I guess the artist was trying to capture some mythical time where the white guys weren’t trying to systematically rob the natives of their land. Which could explain why, try as I might, I couldn’t find even a subtle symbolic reference to either the diseases the Europeans brought with them or the reservations they ultimately stuck the Indians on. Of course, Sambo’s didn’t go out of its way to address slavery or race relations, either. After all, this is a breakfast joint we’re talking about here, which would probably explain all the paintings of Indians dancing around steaming stacks of pancakes, fried eggs and fruit-covered waffles. I mean, who wants to wrestle with deep thoughts of social injustice while trying to kill a hangover off with loads of grease and carbs? Might as well stare vacantly at the Indian dolls and fur-lined dream catchers scattered about the restaurant. Or the teepee bizarrely built around the rear exit.
Pocahontas Pancakes is smack in the middle of the Virginia Beach tourist district, which means it’s surrounded by a motley assortment of t-shirt shops, deeply worn and stained chain hotels, parking lots … and more t-shirt shops. This also means that – as far as food goes – Pocahontas doesn’t have much competition (I’ve eaten at one of the “high-end” hotels in the area, and Pocahontas is the haute of haute cuisine by comparison). Lots and lots of people go to Pocahontas, which generally translates into a wait of some sort to get in. A very manageable under-30-minute wait, but a wait, nonetheless. And you will spend that wait standing on a sidewalk staring at a t-shirt shop and the backside of a decrepit chain hotel. Whee. Late risers beware: the restaurant closes at 1 p.m.
Décor and location aside, the food part of Pocahontas Pancakes is an efficient, well-executed affair. The young, competent and affable staff zips around in Pocahontas Pancakes t-shirts (you can pick one up on your way out, if you’re so inclined) while cracking jokes with the patrons. The restaurant’s spellcheck-challenged website points out their staff is mostly seasonal “collage” and high school students. Coffee is immediately produced and repeatedly filled, and orders generally hit the tables less than ten minutes after they’re placed. Exactly as you’d expect for a diner, right? A mere nine bucks and change will get you their breakfast sampler which comes both with half a Belgian waffle, meat, eggs and a couple pancakes with the perfectly faint hint of saltiness in the batter. The waffle, which is served with glazed fruit and whipped cream, is an excellent example of the breakfast staple – its crust is satisfyingly crunchy while the inside is soft without being doughy or mushy. Eggs are expertly cooked to order and omelets show up oozing processed cheese (this is a plus, mind you – no self-respecting diner should give you real cheese).

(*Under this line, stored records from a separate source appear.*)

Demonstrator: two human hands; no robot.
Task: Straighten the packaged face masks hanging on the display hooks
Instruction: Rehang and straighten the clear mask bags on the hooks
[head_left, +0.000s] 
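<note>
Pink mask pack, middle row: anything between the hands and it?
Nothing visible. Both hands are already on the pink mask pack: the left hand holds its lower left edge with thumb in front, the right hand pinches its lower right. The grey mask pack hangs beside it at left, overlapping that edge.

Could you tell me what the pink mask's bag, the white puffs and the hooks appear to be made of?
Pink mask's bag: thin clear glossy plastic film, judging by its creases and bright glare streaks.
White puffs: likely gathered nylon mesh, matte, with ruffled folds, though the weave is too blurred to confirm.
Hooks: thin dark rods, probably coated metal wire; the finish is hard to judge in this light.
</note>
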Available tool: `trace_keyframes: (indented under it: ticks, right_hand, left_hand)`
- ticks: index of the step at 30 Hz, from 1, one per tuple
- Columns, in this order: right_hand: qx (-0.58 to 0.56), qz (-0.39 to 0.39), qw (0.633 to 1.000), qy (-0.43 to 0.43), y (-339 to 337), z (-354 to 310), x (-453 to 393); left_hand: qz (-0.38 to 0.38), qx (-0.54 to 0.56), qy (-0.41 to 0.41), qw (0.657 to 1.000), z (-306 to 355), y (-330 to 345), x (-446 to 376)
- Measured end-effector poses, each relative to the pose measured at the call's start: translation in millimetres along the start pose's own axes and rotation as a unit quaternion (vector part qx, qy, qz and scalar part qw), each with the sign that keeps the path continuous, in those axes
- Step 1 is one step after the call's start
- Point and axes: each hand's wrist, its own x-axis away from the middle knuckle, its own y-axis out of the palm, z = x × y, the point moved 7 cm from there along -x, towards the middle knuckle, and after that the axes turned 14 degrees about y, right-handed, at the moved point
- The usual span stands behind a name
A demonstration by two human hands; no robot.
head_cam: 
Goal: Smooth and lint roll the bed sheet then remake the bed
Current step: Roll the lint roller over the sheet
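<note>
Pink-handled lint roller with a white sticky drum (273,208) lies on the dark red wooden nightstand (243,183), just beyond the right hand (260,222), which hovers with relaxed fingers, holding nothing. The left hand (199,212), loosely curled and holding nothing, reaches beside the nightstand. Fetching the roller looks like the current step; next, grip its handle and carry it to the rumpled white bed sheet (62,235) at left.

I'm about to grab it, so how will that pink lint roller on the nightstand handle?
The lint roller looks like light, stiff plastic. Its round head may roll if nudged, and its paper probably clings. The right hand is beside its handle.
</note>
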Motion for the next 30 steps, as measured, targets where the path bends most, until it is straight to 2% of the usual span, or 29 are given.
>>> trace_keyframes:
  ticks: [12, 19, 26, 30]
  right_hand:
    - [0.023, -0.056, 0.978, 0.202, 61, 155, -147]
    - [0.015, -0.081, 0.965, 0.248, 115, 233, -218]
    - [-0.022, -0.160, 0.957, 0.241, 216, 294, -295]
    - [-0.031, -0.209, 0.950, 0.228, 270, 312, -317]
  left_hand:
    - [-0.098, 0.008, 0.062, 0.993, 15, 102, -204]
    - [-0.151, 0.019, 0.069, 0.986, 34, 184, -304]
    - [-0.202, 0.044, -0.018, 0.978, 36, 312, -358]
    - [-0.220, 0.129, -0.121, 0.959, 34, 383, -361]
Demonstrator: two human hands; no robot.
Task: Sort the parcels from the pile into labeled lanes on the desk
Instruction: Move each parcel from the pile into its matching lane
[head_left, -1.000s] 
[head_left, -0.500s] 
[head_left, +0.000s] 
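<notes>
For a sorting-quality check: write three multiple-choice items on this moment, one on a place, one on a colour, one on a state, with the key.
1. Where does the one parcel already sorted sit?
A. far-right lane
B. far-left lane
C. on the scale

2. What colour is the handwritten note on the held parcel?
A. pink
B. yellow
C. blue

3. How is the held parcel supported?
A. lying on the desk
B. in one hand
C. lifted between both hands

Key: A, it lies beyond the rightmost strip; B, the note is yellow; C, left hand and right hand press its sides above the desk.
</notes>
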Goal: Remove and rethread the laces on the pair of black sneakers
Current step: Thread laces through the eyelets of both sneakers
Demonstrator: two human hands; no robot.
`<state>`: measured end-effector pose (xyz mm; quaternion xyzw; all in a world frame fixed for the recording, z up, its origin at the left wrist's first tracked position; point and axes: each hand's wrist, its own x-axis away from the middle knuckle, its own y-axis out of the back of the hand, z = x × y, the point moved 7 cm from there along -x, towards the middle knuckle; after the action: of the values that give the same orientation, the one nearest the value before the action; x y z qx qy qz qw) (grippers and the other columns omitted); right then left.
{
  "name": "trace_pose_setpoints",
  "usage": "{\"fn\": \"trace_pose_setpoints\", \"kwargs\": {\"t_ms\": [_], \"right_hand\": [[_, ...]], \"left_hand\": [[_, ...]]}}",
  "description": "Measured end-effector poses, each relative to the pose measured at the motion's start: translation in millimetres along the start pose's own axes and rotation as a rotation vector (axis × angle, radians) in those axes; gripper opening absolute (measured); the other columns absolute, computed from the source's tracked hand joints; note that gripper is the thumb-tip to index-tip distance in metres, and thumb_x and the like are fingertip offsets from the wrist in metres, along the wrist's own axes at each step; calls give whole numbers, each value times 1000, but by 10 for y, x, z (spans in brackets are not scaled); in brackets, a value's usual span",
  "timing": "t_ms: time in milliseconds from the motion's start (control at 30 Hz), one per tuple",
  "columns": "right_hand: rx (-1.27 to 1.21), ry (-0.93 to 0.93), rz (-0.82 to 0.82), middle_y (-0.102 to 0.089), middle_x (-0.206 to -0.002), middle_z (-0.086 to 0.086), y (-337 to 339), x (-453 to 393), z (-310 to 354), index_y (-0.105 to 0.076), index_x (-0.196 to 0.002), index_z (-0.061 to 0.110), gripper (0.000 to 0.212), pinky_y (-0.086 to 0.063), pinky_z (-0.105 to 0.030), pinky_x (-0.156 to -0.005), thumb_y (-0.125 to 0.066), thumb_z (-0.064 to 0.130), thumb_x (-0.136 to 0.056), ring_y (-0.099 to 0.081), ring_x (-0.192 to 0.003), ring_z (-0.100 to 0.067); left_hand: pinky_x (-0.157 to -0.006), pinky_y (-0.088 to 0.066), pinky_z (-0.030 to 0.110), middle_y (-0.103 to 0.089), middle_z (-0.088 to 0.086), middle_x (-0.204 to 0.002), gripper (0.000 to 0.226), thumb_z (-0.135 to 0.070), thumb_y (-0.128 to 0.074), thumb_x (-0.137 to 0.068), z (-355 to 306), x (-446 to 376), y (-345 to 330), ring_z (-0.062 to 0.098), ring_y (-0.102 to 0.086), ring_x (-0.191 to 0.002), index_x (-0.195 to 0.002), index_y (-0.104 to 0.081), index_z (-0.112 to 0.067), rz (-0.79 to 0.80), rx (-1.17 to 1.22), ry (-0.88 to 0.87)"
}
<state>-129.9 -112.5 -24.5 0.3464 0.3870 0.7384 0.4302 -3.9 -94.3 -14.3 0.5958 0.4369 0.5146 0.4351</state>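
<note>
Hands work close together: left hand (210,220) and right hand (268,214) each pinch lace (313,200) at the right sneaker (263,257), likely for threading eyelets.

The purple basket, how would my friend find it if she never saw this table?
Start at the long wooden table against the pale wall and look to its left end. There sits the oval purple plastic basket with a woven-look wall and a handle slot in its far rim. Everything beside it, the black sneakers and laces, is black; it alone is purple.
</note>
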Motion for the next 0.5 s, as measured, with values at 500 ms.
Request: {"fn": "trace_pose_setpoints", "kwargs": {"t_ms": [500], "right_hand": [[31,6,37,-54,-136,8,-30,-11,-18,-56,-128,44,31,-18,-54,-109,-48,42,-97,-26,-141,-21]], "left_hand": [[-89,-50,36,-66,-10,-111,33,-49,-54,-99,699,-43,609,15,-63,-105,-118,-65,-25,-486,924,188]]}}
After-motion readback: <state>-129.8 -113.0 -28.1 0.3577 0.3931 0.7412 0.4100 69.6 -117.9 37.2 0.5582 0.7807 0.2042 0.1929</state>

Being Virginia and all, you can safely expect outsized portions for just about everything. The omelets span the width of a standard dinner plate and stand several inches tall. Most every combo meal is an engineering exercise in fitting the absolute most food possible on the oval plates. The burritos could easily be renamed “breakfast logs.” The menu does sport a few questionable inclusions, such as the beef fajita omelet that comes with something called “Pocahontas sauce.” Ew. If you ask for salsa, plan on your plate showing up swimming in a weird celery-studded sauce. Celery in salsa? Must be a Virginia Beach thing. If you stick to the standard fare – the eggs, waffles and pancakes – you won’t go wrong.
And if you concentrate on not pondering John Smith trying to convert the Native Americans in order to make them more subservient, and the epic tragedy that followed, the food goes down a lot easier. Just think of it all as a syrup-drenched, margarine-slathered metaphor for the last four centuries or so of American history.